## Activity
Write out each line of the entries exactly, starting at the first and finishing with the line that contains "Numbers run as".

[Records from a collection]
● ● ● ● ●

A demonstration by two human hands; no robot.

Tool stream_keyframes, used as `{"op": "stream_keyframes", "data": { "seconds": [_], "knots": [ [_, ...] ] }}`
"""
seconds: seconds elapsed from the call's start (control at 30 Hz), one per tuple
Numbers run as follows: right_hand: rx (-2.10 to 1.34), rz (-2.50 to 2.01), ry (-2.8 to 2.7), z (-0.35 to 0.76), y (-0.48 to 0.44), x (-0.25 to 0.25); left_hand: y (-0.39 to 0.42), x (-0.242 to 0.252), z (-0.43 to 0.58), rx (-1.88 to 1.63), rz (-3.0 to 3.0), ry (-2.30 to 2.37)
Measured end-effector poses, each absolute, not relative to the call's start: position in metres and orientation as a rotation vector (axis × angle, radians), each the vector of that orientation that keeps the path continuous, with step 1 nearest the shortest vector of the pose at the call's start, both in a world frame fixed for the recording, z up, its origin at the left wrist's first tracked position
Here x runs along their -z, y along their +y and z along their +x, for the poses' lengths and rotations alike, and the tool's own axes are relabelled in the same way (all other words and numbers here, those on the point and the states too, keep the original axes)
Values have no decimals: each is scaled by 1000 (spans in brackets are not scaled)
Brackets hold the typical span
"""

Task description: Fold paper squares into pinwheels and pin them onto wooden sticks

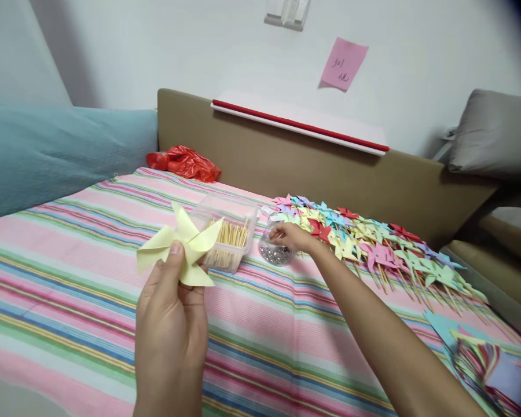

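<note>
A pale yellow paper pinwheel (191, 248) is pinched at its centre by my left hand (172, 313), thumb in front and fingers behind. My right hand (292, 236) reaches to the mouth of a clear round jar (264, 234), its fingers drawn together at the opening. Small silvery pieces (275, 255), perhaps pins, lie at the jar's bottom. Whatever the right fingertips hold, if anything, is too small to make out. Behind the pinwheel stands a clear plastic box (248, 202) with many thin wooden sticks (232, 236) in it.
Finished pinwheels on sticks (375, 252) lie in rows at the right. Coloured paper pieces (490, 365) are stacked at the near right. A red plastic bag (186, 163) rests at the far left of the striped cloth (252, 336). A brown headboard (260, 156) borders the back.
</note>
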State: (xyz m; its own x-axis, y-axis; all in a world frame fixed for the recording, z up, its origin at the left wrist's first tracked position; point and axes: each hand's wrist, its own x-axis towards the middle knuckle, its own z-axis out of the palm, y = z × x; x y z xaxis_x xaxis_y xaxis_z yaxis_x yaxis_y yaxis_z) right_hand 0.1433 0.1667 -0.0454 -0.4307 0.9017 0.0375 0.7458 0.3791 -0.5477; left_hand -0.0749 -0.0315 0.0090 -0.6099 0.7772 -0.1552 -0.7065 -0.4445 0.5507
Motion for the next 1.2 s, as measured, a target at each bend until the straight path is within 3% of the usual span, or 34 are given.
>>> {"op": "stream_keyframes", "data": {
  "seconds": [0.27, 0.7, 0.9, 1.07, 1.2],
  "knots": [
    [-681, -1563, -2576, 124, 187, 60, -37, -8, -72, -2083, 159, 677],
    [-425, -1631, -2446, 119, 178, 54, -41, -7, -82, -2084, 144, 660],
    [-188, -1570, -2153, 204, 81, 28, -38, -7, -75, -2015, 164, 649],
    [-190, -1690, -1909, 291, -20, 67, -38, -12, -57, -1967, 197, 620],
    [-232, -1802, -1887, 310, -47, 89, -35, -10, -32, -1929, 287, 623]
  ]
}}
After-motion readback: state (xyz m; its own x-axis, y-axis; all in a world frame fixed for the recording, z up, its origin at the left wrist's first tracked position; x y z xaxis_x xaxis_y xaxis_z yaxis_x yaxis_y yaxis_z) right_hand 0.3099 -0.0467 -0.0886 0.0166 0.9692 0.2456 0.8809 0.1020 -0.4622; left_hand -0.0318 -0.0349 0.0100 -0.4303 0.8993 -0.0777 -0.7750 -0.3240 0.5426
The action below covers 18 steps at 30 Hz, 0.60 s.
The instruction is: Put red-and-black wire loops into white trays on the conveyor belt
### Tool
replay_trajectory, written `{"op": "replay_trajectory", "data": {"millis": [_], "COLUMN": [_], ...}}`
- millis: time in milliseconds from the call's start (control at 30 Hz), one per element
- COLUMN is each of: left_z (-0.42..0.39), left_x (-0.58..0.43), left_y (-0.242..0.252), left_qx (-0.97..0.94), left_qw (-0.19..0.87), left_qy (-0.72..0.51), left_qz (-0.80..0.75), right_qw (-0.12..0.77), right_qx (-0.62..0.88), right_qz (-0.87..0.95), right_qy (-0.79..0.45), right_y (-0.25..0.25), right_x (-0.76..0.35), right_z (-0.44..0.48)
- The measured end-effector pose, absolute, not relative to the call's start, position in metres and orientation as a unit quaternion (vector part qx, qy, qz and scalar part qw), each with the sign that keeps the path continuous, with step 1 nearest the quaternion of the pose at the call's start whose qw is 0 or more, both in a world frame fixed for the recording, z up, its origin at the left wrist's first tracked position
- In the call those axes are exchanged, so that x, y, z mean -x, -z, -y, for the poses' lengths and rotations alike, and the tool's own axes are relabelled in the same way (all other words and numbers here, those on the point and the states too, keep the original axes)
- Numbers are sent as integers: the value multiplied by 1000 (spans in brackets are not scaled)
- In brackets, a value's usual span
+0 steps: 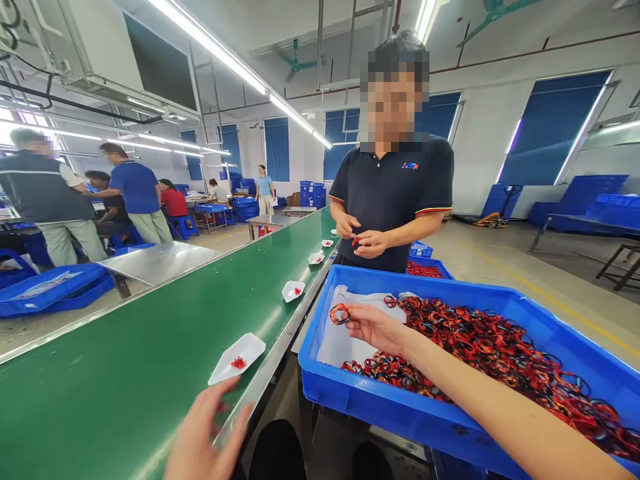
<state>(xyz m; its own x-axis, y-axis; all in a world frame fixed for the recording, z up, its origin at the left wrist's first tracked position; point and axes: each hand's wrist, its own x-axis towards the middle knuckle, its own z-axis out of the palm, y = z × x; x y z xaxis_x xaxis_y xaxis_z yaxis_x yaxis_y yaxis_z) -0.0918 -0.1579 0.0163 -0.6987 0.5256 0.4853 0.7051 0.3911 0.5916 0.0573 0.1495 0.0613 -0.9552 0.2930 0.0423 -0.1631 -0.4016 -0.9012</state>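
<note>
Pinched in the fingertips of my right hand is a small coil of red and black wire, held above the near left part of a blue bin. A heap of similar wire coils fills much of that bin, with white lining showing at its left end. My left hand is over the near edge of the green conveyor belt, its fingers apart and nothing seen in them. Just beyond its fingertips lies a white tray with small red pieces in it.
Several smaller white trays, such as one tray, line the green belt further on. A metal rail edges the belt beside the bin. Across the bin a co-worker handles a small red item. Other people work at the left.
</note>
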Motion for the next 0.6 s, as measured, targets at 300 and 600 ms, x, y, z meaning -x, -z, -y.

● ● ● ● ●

## Result for this exercise
A demonstration by two human hands; no robot.

Tool stream_keyframes, used as `{"op": "stream_keyframes", "data": { "seconds": [_], "knots": [ [_, ...] ] }}`
"""
seconds: seconds elapsed from the call's start (control at 30 Hz), one per tuple
Numbers run as follows: right_hand: rx (-2.10 to 1.34), rz (-2.50 to 2.01), ry (-2.8 to 2.7), z (-0.35 to 0.76), y (-0.48 to 0.44), x (-0.25 to 0.25); left_hand: y (-0.39 to 0.42), x (-0.242 to 0.252), z (-0.43 to 0.58), rx (-1.88 to 1.63), rz (-3.0 to 3.0), ry (-2.30 to 2.37)

The exercise has been finished.